For big SEO results, start small
This can’t be stressed enough and it is one of the reasons SEO is often very slow to ramp up. There is a tendency by new SEO’s and sometimes pressure from clients to make changes quickly to try and reap the sweet rewards of free organic traffic. But that is always a mistake! In order to mitigate risk of losing rankings or getting a penalty it is important to make one change at a time and give the search spiders a chance to re-crawl the website and incorporate those changes into the search rankings. The main reason is that you won’t know what works if you make too many changes at once and if for some reason you see a drop in rankings you won’t know what to change to correct. Kudos to Google for hitting-the-nail-on-the-head with this first one!
Don’t be scared of changes — embrace them
This one is much easier said, than done. From my experience many clients have a fear of making changes to their websites because they often don’t have enough knowledge regarding the digital eco-system and it can be very intimidating. Another issue is that because so much of Google’s algorithm is secret, even the most experience digital marketer can not guarantee positive results, so there is always a certain measure of risk involved. But the flip-side is that digital evolves quite quickly and if you don’t move ahead you will fall behind those competitors that do embrace change. Finding that fine balance between risk and reward is the job of a good digital marketing person and this is something I am very transparent about. If there is risk then a client needs to known it.

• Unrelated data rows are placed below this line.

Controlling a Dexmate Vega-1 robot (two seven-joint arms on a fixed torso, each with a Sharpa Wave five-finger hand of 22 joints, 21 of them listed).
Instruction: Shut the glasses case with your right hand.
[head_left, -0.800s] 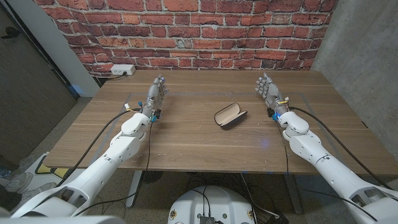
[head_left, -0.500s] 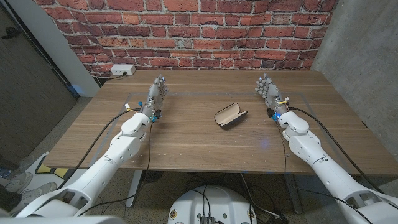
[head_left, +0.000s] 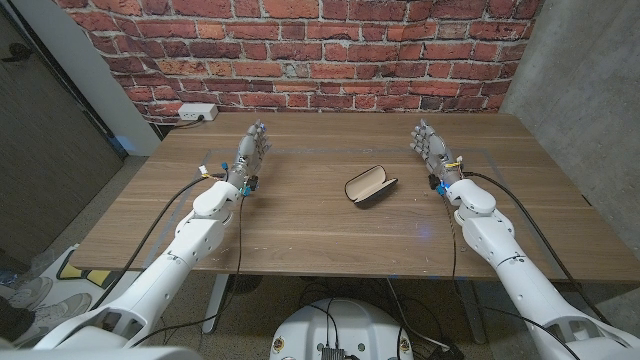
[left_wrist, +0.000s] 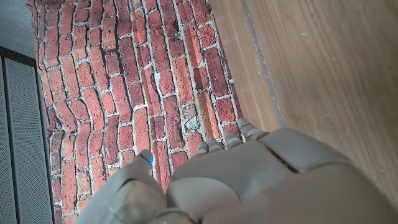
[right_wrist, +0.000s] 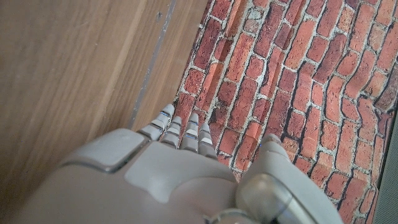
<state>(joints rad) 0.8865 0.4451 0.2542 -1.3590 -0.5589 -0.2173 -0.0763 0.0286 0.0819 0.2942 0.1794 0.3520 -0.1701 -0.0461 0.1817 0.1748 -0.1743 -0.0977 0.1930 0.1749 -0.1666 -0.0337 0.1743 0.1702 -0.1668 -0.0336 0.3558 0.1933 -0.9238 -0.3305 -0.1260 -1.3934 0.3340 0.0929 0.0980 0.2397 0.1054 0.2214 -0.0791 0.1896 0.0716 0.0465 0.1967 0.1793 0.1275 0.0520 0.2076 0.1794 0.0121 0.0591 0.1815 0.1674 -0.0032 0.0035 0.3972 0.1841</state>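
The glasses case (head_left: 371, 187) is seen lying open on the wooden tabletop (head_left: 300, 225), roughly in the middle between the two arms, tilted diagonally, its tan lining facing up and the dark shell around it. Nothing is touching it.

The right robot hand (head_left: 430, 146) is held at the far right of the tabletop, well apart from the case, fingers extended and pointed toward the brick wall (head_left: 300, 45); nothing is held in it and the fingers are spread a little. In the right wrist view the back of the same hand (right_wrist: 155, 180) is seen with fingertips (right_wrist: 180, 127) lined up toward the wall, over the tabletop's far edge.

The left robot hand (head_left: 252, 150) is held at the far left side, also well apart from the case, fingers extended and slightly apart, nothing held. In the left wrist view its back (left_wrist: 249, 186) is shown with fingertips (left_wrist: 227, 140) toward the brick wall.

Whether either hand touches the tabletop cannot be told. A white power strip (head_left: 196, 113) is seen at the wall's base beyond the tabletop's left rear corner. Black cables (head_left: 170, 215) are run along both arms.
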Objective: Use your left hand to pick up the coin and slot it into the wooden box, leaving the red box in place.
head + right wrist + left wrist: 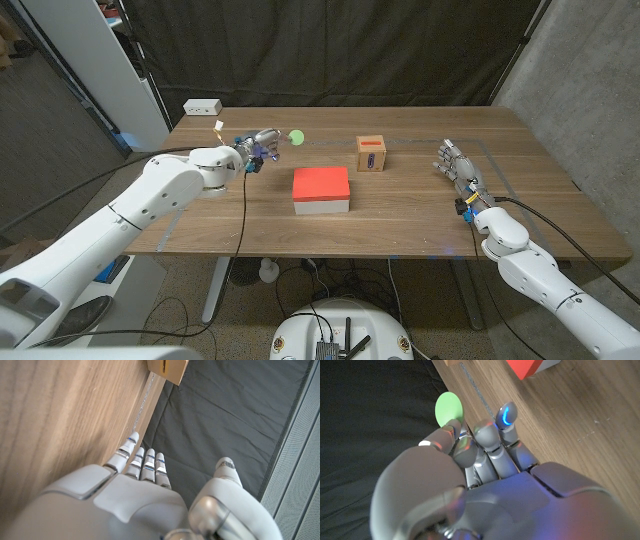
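A round green coin is pinched at the fingertips of my left hand, raised above the table's back left part. In the left wrist view the coin stands between thumb and fingers of that hand. The small wooden box with a red and blue slot face stands to the right of the coin, apart from it. The red box on its white base lies in the table's middle, nearer than the coin. My right hand stands with fingers apart near the table's right side, holding nothing.
A white power strip lies at the table's back left corner. A dark curtain hangs behind. In the right wrist view my right hand reaches past the table's edge, with the wooden box beyond it.
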You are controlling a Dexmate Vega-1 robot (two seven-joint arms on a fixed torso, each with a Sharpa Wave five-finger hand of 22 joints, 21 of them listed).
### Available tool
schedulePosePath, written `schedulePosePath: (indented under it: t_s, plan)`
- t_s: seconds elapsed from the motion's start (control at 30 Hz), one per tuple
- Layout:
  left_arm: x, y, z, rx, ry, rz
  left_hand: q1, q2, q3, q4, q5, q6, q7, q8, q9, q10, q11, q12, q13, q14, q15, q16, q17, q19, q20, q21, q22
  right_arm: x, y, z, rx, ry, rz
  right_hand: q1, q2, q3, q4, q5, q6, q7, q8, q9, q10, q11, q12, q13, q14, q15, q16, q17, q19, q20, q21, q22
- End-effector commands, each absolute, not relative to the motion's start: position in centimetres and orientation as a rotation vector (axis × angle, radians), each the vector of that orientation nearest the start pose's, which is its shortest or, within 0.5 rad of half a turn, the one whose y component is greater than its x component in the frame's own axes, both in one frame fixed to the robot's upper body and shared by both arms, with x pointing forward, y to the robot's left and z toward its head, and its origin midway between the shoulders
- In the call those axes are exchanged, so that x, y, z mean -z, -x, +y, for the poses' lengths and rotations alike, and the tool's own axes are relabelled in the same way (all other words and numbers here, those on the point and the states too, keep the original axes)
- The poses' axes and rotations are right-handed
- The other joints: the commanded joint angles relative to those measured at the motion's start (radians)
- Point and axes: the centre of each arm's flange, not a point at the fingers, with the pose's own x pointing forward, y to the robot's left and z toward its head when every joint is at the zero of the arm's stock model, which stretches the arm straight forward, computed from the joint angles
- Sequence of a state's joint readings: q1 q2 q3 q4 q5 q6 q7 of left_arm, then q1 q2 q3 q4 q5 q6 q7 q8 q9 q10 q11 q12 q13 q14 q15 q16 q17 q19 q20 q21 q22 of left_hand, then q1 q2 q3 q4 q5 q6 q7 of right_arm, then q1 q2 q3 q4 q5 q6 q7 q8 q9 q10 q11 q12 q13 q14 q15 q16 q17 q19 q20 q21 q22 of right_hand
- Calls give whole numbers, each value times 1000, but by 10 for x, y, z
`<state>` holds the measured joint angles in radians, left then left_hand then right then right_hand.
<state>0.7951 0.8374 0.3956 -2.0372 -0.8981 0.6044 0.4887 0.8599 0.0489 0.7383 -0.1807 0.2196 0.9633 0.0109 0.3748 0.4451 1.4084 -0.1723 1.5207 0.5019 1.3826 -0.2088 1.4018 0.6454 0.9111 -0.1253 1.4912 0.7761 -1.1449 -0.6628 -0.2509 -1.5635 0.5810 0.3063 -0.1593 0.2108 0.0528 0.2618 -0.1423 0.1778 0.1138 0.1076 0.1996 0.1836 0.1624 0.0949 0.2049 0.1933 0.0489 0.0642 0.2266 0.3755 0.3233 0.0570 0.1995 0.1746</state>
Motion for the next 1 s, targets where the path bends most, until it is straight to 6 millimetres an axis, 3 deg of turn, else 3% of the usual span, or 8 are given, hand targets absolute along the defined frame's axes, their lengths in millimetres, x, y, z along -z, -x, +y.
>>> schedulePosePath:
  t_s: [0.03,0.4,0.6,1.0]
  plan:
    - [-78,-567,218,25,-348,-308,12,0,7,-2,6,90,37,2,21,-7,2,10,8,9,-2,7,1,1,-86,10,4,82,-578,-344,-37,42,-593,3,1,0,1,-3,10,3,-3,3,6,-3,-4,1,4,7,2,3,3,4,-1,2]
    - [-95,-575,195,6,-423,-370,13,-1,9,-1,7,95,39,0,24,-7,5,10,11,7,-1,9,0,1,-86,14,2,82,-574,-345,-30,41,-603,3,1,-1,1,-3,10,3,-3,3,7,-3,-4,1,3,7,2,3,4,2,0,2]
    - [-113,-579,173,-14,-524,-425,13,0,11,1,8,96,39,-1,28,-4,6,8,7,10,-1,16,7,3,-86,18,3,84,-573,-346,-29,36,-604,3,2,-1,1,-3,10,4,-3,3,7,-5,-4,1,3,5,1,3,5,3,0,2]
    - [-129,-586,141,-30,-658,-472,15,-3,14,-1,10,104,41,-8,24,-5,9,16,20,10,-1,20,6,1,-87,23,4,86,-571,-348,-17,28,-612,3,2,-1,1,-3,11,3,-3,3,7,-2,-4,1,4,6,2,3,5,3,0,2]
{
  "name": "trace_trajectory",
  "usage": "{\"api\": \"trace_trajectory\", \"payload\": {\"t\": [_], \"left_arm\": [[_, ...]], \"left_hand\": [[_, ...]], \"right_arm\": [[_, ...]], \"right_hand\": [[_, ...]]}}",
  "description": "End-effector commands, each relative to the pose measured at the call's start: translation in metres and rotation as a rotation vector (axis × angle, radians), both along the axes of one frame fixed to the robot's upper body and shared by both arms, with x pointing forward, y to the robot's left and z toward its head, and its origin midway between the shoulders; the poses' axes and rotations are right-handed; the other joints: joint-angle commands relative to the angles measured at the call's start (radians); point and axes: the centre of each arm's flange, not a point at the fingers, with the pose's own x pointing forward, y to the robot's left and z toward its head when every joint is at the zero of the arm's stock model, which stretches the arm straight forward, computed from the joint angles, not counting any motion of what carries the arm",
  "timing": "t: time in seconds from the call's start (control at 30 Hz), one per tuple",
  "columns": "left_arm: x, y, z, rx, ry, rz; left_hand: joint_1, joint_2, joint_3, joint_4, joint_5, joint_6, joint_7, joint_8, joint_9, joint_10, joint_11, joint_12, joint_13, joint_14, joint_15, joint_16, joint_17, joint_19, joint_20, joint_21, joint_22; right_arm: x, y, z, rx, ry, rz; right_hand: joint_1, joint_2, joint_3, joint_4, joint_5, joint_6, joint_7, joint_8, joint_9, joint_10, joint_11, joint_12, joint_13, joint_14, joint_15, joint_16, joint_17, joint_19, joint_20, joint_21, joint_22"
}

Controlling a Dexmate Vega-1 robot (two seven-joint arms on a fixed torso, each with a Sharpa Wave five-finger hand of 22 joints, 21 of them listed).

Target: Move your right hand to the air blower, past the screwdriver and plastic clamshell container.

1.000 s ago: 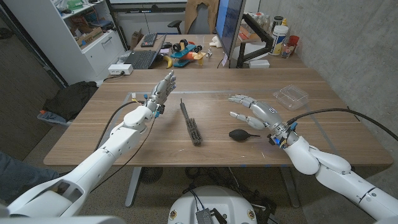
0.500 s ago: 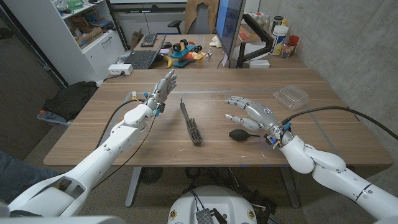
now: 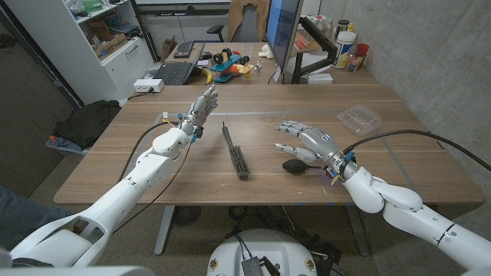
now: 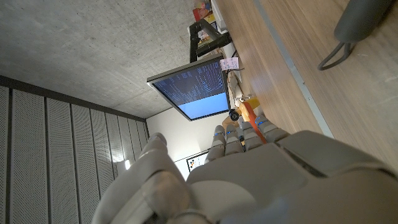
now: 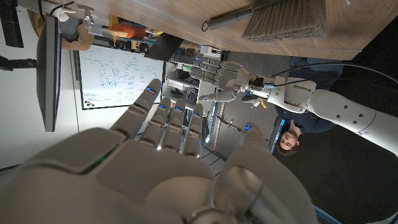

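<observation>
Wooden table [image 3: 414, 165], concrete wall [image 3: 430, 46] noted. Right hand [image 3: 307, 140], fingers spread wide and empty, is seen above matte black bulb-shaped air blower [image 3: 295, 165].

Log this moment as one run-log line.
right hand: open, above air blower | left hand: open, idle | screwdriver: on table

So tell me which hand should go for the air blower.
The right hand. It hovers open just over the air blower, while the left hand sits beyond the screwdriver, farther off.
</observation>
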Motion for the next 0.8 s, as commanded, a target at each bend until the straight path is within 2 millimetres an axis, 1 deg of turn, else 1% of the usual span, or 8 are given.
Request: {"api": "trace_trajectory", "payload": {"t": [0.03,0.53,0.7,0.8], "left_arm": [[-0.0016,0.0031,-0.0027,0.002,0.009,-0.001],[-0.0046,0.0059,-0.0044,-0.004,0.006,0.005],[-0.0030,0.0045,-0.0051,0.000,0.011,0.001],[-0.0025,0.0041,-0.0052,0.002,0.011,0.001]], "left_hand": [[-0.001,0.008,0.001,-0.004,0.004,0.006,0.006,0.005,0.002,0.002,0.000,0.002,0.002,0.000,0.005,0.003,0.005,-0.001,0.005,0.007,0.003],[-0.001,0.008,0.002,-0.005,0.004,0.006,0.006,0.004,0.002,0.001,0.001,0.002,0.002,-0.001,0.006,0.003,0.005,-0.001,0.005,0.007,0.003],[-0.001,0.008,0.002,-0.005,0.004,0.006,0.006,0.004,0.002,0.002,0.002,0.002,0.002,0.000,0.006,0.003,0.005,-0.001,0.006,0.007,0.003],[-0.001,0.008,0.002,-0.005,0.004,0.007,0.005,0.004,0.002,0.003,0.001,0.002,0.002,0.000,0.006,0.003,0.005,-0.001,0.004,0.007,0.003]], "right_arm": [[0.0011,0.0014,-0.0065,-0.056,-0.022,-0.060],[0.0007,0.0021,-0.0125,-0.116,-0.010,-0.080],[0.0004,0.0036,-0.0133,-0.138,-0.036,-0.098],[0.0007,0.0043,-0.0139,-0.142,-0.034,-0.102]], "right_hand": [[0.006,0.000,0.003,-0.002,0.005,0.003,-0.003,-0.003,0.003,0.003,0.002,-0.003,0.001,-0.001,-0.025,-0.003,0.001,-0.005,-0.003,-0.003,0.005],[0.007,-0.003,0.002,-0.004,0.009,0.007,-0.009,-0.003,0.003,0.006,0.002,-0.003,0.001,-0.002,-0.029,-0.004,0.001,-0.010,-0.007,-0.004,0.005],[0.006,-0.004,0.002,-0.003,0.015,0.040,-0.030,0.007,0.003,0.018,-0.005,0.000,0.001,-0.005,-0.028,-0.006,0.002,-0.030,-0.017,-0.007,0.006],[0.005,-0.005,0.001,-0.003,0.016,0.041,-0.031,0.006,0.003,0.020,-0.005,0.000,0.001,-0.006,-0.029,-0.006,0.002,-0.036,-0.021,-0.008,0.006]]}}
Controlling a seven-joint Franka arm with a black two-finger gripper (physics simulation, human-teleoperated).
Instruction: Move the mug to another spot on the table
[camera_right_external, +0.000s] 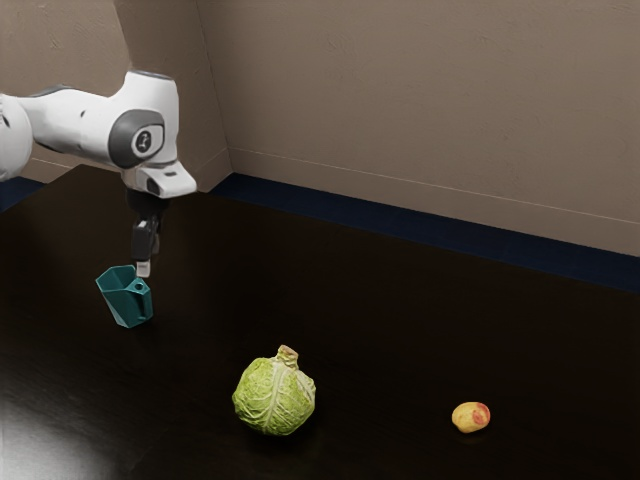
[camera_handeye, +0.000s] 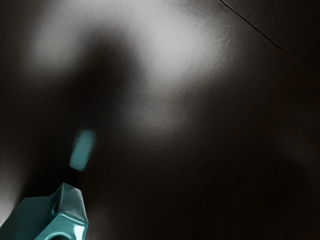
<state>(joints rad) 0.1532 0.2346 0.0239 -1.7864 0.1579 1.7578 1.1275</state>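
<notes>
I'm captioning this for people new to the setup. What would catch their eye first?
First, the teal mug, tilted and pinched at its rim by the black gripper at the exterior view's left. Next, the green cabbage sits near the front middle of the dark table, with a small yellow-red fruit farther toward the exterior view's right.

One teal mug (camera_right_external: 124, 297), one cabbage (camera_right_external: 274, 396), one small yellow-red fruit (camera_right_external: 471, 417), one table (camera_right_external: 400, 300).
</notes>
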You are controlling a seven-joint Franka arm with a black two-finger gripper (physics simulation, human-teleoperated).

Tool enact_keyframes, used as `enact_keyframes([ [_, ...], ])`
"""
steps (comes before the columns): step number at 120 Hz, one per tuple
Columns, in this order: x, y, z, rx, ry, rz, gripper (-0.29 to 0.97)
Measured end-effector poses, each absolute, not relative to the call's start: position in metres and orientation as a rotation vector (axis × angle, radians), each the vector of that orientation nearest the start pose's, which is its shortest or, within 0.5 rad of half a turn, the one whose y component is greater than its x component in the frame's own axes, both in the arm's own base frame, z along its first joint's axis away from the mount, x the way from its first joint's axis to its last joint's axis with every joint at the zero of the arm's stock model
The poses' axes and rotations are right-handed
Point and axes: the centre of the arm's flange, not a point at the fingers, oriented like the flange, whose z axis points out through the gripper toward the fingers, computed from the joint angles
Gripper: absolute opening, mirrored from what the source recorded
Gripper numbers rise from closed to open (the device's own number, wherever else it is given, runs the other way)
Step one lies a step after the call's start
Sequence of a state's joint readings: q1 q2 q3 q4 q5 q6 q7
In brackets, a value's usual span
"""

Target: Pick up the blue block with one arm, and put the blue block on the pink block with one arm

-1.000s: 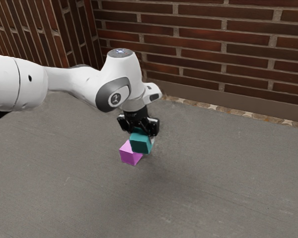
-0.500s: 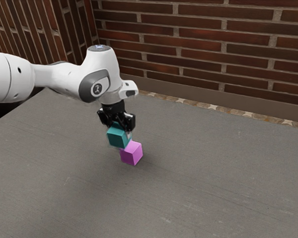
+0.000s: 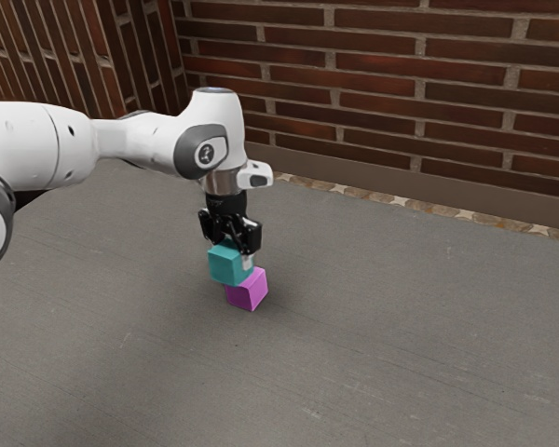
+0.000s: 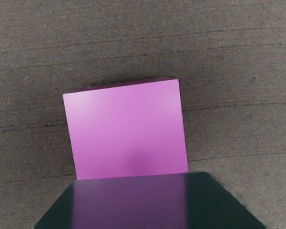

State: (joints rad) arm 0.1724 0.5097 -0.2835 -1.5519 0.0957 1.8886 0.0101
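Gripper (image 3: 229, 244) clamped on the blue block (image 3: 227, 264), black fingers pinching its upper part from two sides, and the block hangs just above the pink block (image 3: 250, 290). Here is what matters: it isn't centred. In the exterior view the blue block sits up and off toward the arm's side of the pink block, lower corner right at the pink top edge; touching or a hair clear, I can't tell. The wrist view agrees: the pink block (image 4: 126, 129) shows most of its top face bare, beyond the dark blurred blue block (image 4: 148, 202), with just its near edge tucked under. So my read is a short slide across the pink block first, then down and release. Both are plain cubes with flat faces and crisp edges; no long axis to fuss over, though the pink block looks slightly turned against the held one. The blue reads closer to teal. The table (image 3: 401, 326) around the pink block is grey, matte and faintly streaked.
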Motion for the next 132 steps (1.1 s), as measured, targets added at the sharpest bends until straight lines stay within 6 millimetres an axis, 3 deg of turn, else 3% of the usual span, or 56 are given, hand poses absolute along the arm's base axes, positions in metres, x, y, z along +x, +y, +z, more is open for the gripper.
enact_keyframes([
  [62,0.684,-0.038,0.346,-3.196,0.248,0.099,0.36],
  [132,0.688,-0.029,0.342,-3.209,0.146,0.044,0.36],
])
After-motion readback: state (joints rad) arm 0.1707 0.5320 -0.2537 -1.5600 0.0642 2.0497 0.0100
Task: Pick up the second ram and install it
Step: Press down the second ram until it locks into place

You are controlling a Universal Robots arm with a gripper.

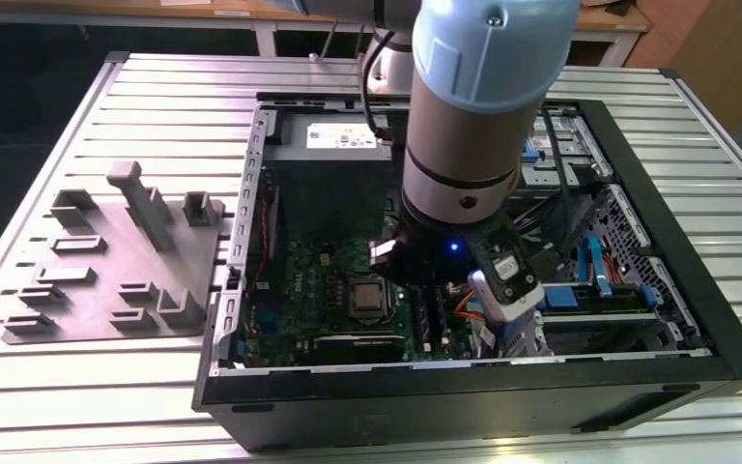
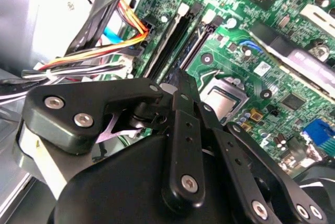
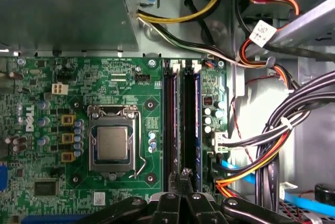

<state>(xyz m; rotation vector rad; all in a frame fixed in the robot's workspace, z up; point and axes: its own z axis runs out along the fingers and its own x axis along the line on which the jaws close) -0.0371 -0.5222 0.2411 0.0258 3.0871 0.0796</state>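
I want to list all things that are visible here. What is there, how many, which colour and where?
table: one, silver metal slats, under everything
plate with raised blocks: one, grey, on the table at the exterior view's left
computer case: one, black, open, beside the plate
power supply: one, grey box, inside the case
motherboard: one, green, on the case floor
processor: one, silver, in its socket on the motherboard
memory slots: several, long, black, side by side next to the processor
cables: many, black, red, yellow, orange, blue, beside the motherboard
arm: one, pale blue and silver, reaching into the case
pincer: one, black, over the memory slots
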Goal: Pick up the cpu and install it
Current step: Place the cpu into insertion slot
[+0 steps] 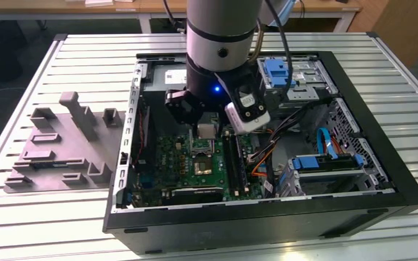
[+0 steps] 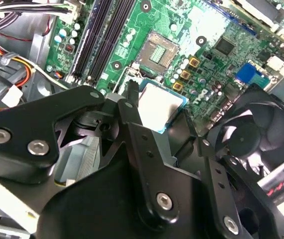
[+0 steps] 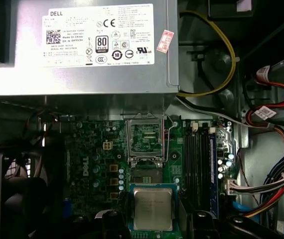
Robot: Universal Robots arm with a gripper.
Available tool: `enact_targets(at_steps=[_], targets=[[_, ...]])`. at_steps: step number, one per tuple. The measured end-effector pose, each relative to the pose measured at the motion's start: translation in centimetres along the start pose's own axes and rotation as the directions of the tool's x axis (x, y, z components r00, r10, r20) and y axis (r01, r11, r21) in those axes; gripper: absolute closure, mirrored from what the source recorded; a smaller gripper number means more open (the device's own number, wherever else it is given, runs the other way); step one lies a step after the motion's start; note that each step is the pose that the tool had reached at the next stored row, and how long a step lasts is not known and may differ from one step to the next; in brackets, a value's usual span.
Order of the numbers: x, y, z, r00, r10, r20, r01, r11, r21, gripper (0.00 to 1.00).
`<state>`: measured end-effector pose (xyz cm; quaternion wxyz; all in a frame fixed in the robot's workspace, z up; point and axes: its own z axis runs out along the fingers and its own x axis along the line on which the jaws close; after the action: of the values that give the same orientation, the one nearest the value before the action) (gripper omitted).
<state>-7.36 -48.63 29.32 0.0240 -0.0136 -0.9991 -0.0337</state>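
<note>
White printed label (image 3: 98, 35) with certification marks, red sticker (image 3: 165, 41), on grey box (image 3: 12, 74).

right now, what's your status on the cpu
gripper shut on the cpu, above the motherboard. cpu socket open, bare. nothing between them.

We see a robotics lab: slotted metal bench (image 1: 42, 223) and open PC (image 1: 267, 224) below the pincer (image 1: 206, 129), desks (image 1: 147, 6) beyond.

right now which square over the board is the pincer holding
The cpu, the silvery square with a green rim, gripped in the pincer. The other square, the empty socket, sits uncovered on the board beyond it.
</note>
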Motion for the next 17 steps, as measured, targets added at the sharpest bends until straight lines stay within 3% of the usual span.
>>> enact_targets(at_steps=[7, 17], targets=[[-0.06, -0.09, 1.20, 1.0000, 0.000, 0.0000, 0.000, 1.0000, -0.0002, 0.53], [-0.03, -0.10, 1.28, 1.0000, 0.000, 0.0000, 0.000, 1.0000, -0.0001, 0.53]])
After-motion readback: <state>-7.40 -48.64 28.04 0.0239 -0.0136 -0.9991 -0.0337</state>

Where possible, consolidate
This is good advice but I would say to be very careful blindly following this. Having multiple websites for different portions of your business can be a powerful online marketing strategy but as pointed our in this article, avoid duplicate content or low-value content. The real issue with total consolidation of websites is two-fold, number one you may end up with a very messy website that is hard to navigate and visitors need to dig too deep for the information they desire. Number two is that it can be very difficult to optimize a website that tries to do too much. Finding the optimal balance is something best left to a professional digital marketer.